Work request:
Leave out the pictures and print the records below exactly.
-=-=-
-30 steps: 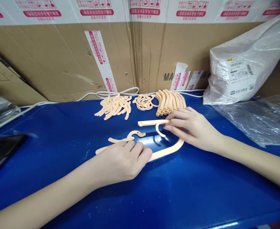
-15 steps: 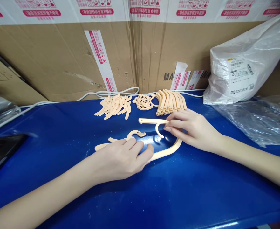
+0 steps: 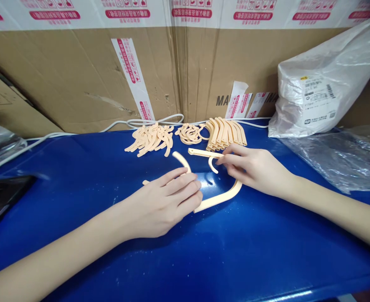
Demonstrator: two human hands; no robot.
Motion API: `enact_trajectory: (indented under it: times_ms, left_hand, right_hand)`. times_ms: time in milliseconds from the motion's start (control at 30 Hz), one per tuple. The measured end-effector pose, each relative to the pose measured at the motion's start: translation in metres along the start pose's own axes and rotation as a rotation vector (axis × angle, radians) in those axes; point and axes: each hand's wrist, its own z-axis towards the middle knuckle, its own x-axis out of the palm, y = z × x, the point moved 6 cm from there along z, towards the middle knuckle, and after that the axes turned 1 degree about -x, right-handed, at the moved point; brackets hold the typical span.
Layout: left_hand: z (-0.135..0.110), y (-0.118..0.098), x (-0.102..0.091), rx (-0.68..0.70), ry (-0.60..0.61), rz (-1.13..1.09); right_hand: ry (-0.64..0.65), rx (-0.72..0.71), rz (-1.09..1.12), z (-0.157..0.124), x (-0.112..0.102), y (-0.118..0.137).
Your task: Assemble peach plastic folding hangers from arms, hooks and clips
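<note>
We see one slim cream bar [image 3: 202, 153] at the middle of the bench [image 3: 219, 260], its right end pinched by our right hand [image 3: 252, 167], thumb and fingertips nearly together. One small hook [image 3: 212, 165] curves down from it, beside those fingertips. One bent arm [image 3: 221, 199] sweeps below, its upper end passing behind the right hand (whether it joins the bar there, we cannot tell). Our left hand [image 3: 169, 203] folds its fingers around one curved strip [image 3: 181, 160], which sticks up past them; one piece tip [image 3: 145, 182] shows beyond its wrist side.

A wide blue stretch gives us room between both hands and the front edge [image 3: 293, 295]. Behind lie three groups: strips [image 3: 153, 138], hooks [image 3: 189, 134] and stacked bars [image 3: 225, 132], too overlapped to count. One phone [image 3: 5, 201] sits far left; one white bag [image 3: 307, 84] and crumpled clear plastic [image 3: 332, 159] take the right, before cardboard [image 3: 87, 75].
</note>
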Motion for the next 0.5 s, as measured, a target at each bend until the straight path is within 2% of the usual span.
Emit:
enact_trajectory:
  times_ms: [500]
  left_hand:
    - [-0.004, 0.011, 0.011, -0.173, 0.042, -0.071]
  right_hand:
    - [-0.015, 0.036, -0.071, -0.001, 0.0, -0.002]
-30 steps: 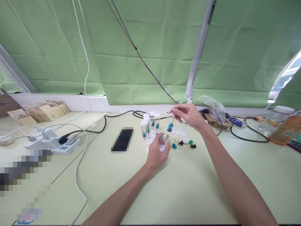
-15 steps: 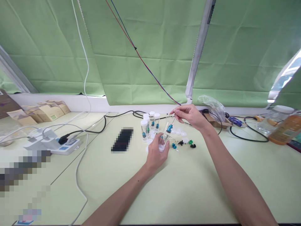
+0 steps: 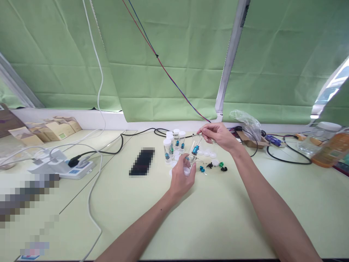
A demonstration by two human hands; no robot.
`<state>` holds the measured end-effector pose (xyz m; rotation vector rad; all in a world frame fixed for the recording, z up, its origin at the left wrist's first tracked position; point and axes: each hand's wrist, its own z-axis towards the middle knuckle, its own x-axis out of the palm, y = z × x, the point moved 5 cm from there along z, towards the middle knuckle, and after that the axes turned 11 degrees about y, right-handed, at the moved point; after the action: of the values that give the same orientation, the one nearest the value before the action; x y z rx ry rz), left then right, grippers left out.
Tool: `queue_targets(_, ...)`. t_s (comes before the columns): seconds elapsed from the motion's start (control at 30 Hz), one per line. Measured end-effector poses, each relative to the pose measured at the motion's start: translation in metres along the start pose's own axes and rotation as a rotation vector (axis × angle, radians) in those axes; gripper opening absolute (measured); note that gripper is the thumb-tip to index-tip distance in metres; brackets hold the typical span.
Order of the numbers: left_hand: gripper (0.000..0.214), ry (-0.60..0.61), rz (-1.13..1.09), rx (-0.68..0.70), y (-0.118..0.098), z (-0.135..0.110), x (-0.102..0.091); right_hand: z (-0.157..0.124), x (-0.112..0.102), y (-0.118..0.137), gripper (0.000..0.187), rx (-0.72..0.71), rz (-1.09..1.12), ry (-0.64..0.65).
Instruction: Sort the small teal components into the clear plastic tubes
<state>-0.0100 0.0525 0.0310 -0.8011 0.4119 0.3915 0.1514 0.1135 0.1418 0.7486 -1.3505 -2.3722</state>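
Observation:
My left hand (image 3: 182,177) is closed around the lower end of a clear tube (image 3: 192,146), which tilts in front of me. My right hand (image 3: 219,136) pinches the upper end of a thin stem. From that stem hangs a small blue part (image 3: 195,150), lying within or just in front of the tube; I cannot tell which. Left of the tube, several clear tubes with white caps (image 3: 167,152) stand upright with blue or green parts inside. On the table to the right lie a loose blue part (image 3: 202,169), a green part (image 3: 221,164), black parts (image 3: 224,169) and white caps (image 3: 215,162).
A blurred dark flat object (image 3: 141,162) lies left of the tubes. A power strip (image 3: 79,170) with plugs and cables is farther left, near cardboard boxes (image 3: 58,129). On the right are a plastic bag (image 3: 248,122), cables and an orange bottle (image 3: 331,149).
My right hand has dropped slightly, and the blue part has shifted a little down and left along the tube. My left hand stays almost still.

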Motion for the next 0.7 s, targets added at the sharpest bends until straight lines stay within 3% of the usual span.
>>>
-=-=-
Solution for this problem:
-30 steps: 
-15 steps: 
+0 steps: 
Demonstrator: two human hands; no robot.
Motion API: `enact_trajectory: (indented under it: times_ms, left_hand, right_hand)`. times_ms: time in milliseconds from the motion's start (control at 30 Hz), one per tuple. The measured end-effector pose, each relative to the pose measured at the motion's start: translation in metres along the start pose's own axes and rotation as a rotation vector (axis × angle, radians) in those axes; point and axes: each hand's wrist, its own z-axis towards the middle knuckle, its own x-axis out of the palm, y = z × x, the point moved 6 cm from there along z, towards the middle knuckle, and after that the axes turned 1 degree about -x, right-handed, at the moved point; brackets hold the typical span.
Layout: left_hand: z (-0.135..0.110), y (-0.118..0.098), x (-0.102..0.091), rx (-0.68..0.70), ry (-0.60..0.61), rz (-1.13..1.09); right_hand: ry (-0.64..0.65), rx (-0.72..0.71), rz (-1.09..1.12), z (-0.157..0.124), x (-0.112..0.102), y (-0.118..0.137).
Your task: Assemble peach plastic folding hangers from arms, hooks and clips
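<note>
We see one slim cream bar [image 3: 202, 153] at the middle of the bench [image 3: 219, 260], its right end pinched by our right hand [image 3: 252, 167], thumb and fingertips nearly together. One small hook [image 3: 212, 165] curves down from it, beside those fingertips. One bent arm [image 3: 221, 199] sweeps below, its upper end passing behind the right hand (whether it joins the bar there, we cannot tell). Our left hand [image 3: 169, 203] folds its fingers around one curved strip [image 3: 181, 160], which sticks up past them; one piece tip [image 3: 145, 182] shows beyond its wrist side.

A wide blue stretch gives us room between both hands and the front edge [image 3: 293, 295]. Behind lie three groups: strips [image 3: 153, 138], hooks [image 3: 189, 134] and stacked bars [image 3: 225, 132], too overlapped to count. One phone [image 3: 5, 201] sits far left; one white bag [image 3: 307, 84] and crumpled clear plastic [image 3: 332, 159] take the right, before cardboard [image 3: 87, 75].
</note>
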Motion for the next 0.5 s, as measured, a target at each bend until the straight path is within 2% of the usual span.
Emit:
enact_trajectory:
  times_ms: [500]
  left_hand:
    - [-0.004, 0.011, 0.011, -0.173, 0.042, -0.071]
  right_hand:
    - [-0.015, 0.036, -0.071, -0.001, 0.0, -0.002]
-30 steps: 
-15 steps: 
+0 steps: 
A demonstration by two human hands; no robot.
`<state>` holds the measured end-effector pose (xyz m; rotation vector rad; all in a world frame fixed for the recording, z up, its origin at the left wrist's first tracked position; point and axes: each hand's wrist, its own z-axis towards the middle knuckle, its own x-axis out of the palm, y = z × x, the point moved 5 cm from there along z, towards the middle knuckle, and after that the axes turned 11 degrees about y, right-handed, at the moved point; after the action: of the values that give the same orientation, the one nearest the value before the action; x y z rx ry rz), left then right, grippers left out.
Tool: `queue_targets(_, ...)`. t_s (comes before the columns): seconds elapsed from the motion's start (control at 30 Hz), one per line. Measured end-effector poses, each relative to the pose measured at the motion's start: translation in metres along the start pose's own axes and rotation as a rotation vector (axis × angle, radians) in those axes; gripper opening absolute (measured); note that gripper is the thumb-tip to index-tip distance in metres; brackets hold the typical span.
Order of the numbers: left_hand: gripper (0.000..0.214), ry (-0.60..0.61), rz (-1.13..1.09), rx (-0.68..0.70), y (-0.118..0.098), z (-0.135..0.110), x (-0.102..0.091); right_hand: z (-0.157..0.124), x (-0.112..0.102), y (-0.118..0.137), gripper (0.000..0.187), rx (-0.72..0.71), rz (-1.09..1.12), ry (-0.64..0.65).
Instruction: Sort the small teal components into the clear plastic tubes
<state>-0.0100 0.0525 0.0310 -0.8011 0.4119 0.3915 0.1514 0.1135 0.1418 0.7486 -1.3505 -2.3722</state>
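Observation:
My left hand (image 3: 182,177) is closed around the lower end of a clear tube (image 3: 192,146), which tilts in front of me. My right hand (image 3: 219,136) pinches the upper end of a thin stem. From that stem hangs a small blue part (image 3: 195,150), lying within or just in front of the tube; I cannot tell which. Left of the tube, several clear tubes with white caps (image 3: 167,152) stand upright with blue or green parts inside. On the table to the right lie a loose blue part (image 3: 202,169), a green part (image 3: 221,164), black parts (image 3: 224,169) and white caps (image 3: 215,162).
A blurred dark flat object (image 3: 141,162) lies left of the tubes. A power strip (image 3: 79,170) with plugs and cables is farther left, near cardboard boxes (image 3: 58,129). On the right are a plastic bag (image 3: 248,122), cables and an orange bottle (image 3: 331,149).
My right hand has dropped slightly, and the blue part has shifted a little down and left along the tube. My left hand stays almost still.
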
Motion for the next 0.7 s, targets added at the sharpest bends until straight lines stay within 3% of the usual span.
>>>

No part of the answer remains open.